From: Karen Coyle <kcoyle@kcoyle.net>
Date: Tue, 15 Aug 2017 18:53:23 -0700
To: "public-data-shapes-wg@w3.org" <public-data-shapes-wg@w3.org>
Message-ID: <64a44efb-a18b-d60d-8558-b231e07dd4b8@kcoyle.net>

This is about ID47[1], which is about a certain relationship between
between datasets: how they serve as updates one to the other.

This may be a narrower use case than ID32[2], which is about
relationships between datasets.

1. The simplest case is that successive datasets over time are more
recent versions of the data. The newer dataset may render older datasets
obsolete in some cases. In other cases, such as in successive censuses
earlier datasets may be useful for applications like longitudinal
studies. The key is that each dataset is complete in itself.

2. Another case is that datasets are additive - dataset B adds to
dataset A. An example would be that dataset A is a CSV file with rows
1-99 and dataset B is a CSV file with rows 100-199. This is similar to a
part/whole relationship, except that there is not necessarily a "whole",
just parts, which are produced generally at different times. The
datasets can be combined into a single dataset. The value of using the
individual datasets on their own can vary.

3. A version of #2 (which may not need to be distinguished from it) is
the publication pattern such as "monthly" where there is a base
cumulative dataset and then periodic additive files until the next time
that a cumulative dataset is produced. (This was a vital pattern in
analog resources, but may be less used for digital ones.) It is probably
expected that recipients can combine datasets in their applications, or
at least treat them as a single dataset virtually.

4. This extends the concepts in #2 and #3. In this scenario, there is a
"master" database that is updated in place. Other sites have copies of
the database, and receive (or request/pull) updates. The update files
contain "records" that, which processed, will result in a file or
database that is in the same state as the "master" database. The files
contain new records, changed records (that must replace the older
records with the same record ID), and delete records (that must be used
to delete the older record with the same record ID).
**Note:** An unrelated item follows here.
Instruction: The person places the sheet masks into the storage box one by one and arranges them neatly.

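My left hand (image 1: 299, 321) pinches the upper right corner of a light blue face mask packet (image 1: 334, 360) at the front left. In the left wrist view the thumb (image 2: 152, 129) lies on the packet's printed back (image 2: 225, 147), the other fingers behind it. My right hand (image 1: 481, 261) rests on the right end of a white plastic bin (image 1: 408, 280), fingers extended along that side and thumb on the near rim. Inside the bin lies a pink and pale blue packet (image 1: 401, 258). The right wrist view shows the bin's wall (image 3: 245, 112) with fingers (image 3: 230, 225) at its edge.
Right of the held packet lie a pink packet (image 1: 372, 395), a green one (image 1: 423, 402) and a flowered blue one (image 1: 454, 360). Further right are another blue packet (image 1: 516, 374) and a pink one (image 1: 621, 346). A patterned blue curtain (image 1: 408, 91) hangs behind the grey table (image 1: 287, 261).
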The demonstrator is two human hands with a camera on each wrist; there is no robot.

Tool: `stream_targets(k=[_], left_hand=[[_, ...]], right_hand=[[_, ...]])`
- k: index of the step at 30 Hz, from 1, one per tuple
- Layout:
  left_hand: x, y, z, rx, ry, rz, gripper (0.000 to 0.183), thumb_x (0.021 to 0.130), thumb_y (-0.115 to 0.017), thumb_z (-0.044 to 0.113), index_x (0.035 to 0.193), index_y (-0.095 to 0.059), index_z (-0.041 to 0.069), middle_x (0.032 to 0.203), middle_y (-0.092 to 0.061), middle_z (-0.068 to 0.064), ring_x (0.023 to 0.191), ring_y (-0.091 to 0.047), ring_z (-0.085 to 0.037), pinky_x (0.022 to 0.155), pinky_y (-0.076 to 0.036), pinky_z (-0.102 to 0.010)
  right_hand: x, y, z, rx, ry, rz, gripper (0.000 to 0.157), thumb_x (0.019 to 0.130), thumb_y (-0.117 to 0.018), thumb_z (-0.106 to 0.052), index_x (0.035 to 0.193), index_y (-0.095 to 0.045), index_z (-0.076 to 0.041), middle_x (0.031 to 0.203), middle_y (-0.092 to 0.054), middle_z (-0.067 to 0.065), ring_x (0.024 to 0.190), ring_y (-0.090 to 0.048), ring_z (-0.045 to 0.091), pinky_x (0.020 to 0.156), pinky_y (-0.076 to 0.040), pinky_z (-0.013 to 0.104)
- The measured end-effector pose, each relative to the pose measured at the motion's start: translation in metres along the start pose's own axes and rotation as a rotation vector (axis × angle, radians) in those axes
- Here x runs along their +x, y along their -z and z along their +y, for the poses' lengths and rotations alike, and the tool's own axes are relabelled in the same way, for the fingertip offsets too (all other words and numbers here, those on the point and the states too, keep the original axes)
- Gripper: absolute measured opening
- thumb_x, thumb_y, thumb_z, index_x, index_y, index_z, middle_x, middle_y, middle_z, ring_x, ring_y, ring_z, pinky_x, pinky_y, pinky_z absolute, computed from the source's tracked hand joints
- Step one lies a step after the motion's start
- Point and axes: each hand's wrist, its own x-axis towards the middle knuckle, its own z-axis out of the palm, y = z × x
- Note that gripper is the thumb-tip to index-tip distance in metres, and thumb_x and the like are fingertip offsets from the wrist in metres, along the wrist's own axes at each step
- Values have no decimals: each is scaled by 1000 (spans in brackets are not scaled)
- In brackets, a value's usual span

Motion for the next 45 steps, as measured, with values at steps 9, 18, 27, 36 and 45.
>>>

These files have
minimal value on their own except as they can be used to update the
master dataset. This update method is one that is used heavily in the
library community. In the US, the Library of Congress holds the master
database but the records are also stored and used by many dozens of
institutions across the country (and the world).

These may not be all of the relevant types of update; suggestions welcome.

Update patterns can be very complex, so this is another case in which
DCAT may need to define a small number of very common values, with a
hand-off to "somewhere else" for the long tail. It may also be useful
for data consumers to know immediately whether a dataset is "stand
alone" or requires other datasets to be complete.

kc
[1] https://w3c.github.io/dxwg/ucr/#ID47
[2] https://w3c.github.io/dxwg/ucr/#ID32
-- 
Karen Coyle
kcoyle@kcoyle.net http://kcoyle.net
m: 1-510-435-8234 (Signal)
skype: kcoylenet/+1-510-984-3600

Received on Wednesday, 16 August 2017 01:53:50 UTC